High–net–worth and ultra-high-net-worth divorce concerns the division of large amounts of marital wealth that exceeds the reasonable financial needs of each party. High net worth divorce differs from normal divorce because it often involves complex international legal, commercial and financial arrangements (e.g. onshore and offshore trusts). In many cases of high-net-worth divorce, this complexity can make it extremely difficult for both parties to fully understand the scale of the financial wealth and assets owned. High-net-worth couples may also have prenuptial and postnuptial arrangements in place. This is why robust legal representation in high-net-worth and ultra-high-net-worth divorces requires an understanding of forensic accounting, family, divorce, property and commercial law.
What assets are involved in a high net-worth divorce?
High-net-worth divorces commonly involve the division of a large number of asset types, including:
- Financial wealth – cash, savings, ISAs and cryptocurrency
- Physical wealth – cars, art, and jewellery
- Business assets – UK and overseas corporate structures
- Investments – shares, bonds, mutual funds and collectables
- Properties – UK and overseas properties
- Pensions
- Trusts – onshore and offshore trusts
Due to the international arrangement of assets in a high-net-worth divorce, it is important to understand the impact of the law in different legal jurisdictions. This is essential in ensuring the full disclosure of all international financial assets in high-net-worth divorces.
How is your wealth divided in a high net-worth divorce?
When it comes to dividing the financial assets in a high-net-worth divorce, the courts will always start with the following guiding principles:
- Equality – the courts will strive for equality when dividing marital assets in high-net-worth divorce.
- Full and frank financial disclosure – is essential in ensuring that the courts can make a fair and balanced decision on the division of assets (see the section below, ‘Disclosure of assets in a high net worth divorce’).
- The needs of both parties – will be higher than for non-high-net-worth divorces.
- Special contributions – may lead to an unequal division of assets.
- Non-matrimonial assets – will not be included unless the matrimonial assets are insufficient to meet the financial needs of the parties.
The needs of both parties
The courts generally strive for a fair outcome whereby both parties can ultimately become financially independent as much as possible. The courts also fully understand that the financial needs of both parties in high-net-worth divorces are much higher than for normal divorces. This is because high-net-worth couples tend to enjoy a high standard of living. As such, the courts will work out the division of financial assets in a way that is more generous than normal divorce settlements.
Special contributions
As mentioned above, the courts will strive for equality when dividing marital assets in high-net-worth divorces. One exception is where it can be argued that one party made a substantial ‘special contribution’ that may cause the courts to depart from the general principle of equality. This does not mean where one party has been the ‘wealth generator’, they will automatically be considered to have made a special contribution, even if they have made millions of pounds. For this reason, it can be very difficult to argue that an unequal division of assets should be made on the basis of a special contribution.
Non-matrimonial assets
Another consideration is marital vs non-marital assets. Marital assets are those acquired while married or in a civil partnership. Non-marital assets are those acquired before the marriage or civil partnership and inheritances received while married.

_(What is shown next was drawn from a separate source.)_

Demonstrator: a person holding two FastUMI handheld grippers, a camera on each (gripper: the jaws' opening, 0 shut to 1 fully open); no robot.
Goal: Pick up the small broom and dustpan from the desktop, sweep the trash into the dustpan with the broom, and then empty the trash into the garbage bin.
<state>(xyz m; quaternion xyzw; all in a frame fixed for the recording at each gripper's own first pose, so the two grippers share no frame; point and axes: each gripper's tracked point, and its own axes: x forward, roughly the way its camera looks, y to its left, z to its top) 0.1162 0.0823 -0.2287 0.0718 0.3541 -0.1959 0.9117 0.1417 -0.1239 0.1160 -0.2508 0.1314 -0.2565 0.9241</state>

High-net-worth divorces often involve disputes regarding what should and should not be considered a matrimonial asset and, therefore, included in the calculation for the division of assets.
In general, the courts will not include non-matrimonial assets in a high-net-worth divorce settlement unless the matrimonial assets are insufficient to meet the financial needs of the parties.
Disclosure of assets in a high-net-worth divorce
In financial remedy proceedings following divorce, both parties have a legal duty to provide full, frank and clear disclosure of their financial assets. The aim of providing full disclosure is to remove any uncertainty and enable a complete assessment of the value of their assets, income and earning capacity. This includes disclosing all financial assets no matter where they are held (i.e. offshore assets) and in which form.
Anyone who does not fully disclose all of their assets or attempts to hide their assets to gain an unfair advantage over the other party may be in contempt of court. This can result in a large fine or even imprisonment. The courts can also issue an order to uncover the extent of assets held, including emergency search orders and freezing injunctions (to stop assets being disposed of). Crucially, a judge may decide to make a larger financial award to the other party.
Children in a high net worth divorce
There are two main types of child maintenance awards:
- Household Expenditure Child Support Award (HECSA) – where there is no spousal maintenance. This covers the reasonable costs of the parent who the child lives with in their role of carer if they cannot meet these themselves.
- Child Support Maintenance (CSM) – a contribution to the children’s direct and indirect costs
In normal divorces, the government’s Child Maintenance Service will work out how much should be paid in child maintenance. The problem is that the highest income that can be taken into account when making this calculation is £3,000 per week or £156,000 per annum. Many high-net-worth individuals earn much more than this, so an application must be made to the court for extra child maintenance. This may include financial provision for additional costs such as private school fees.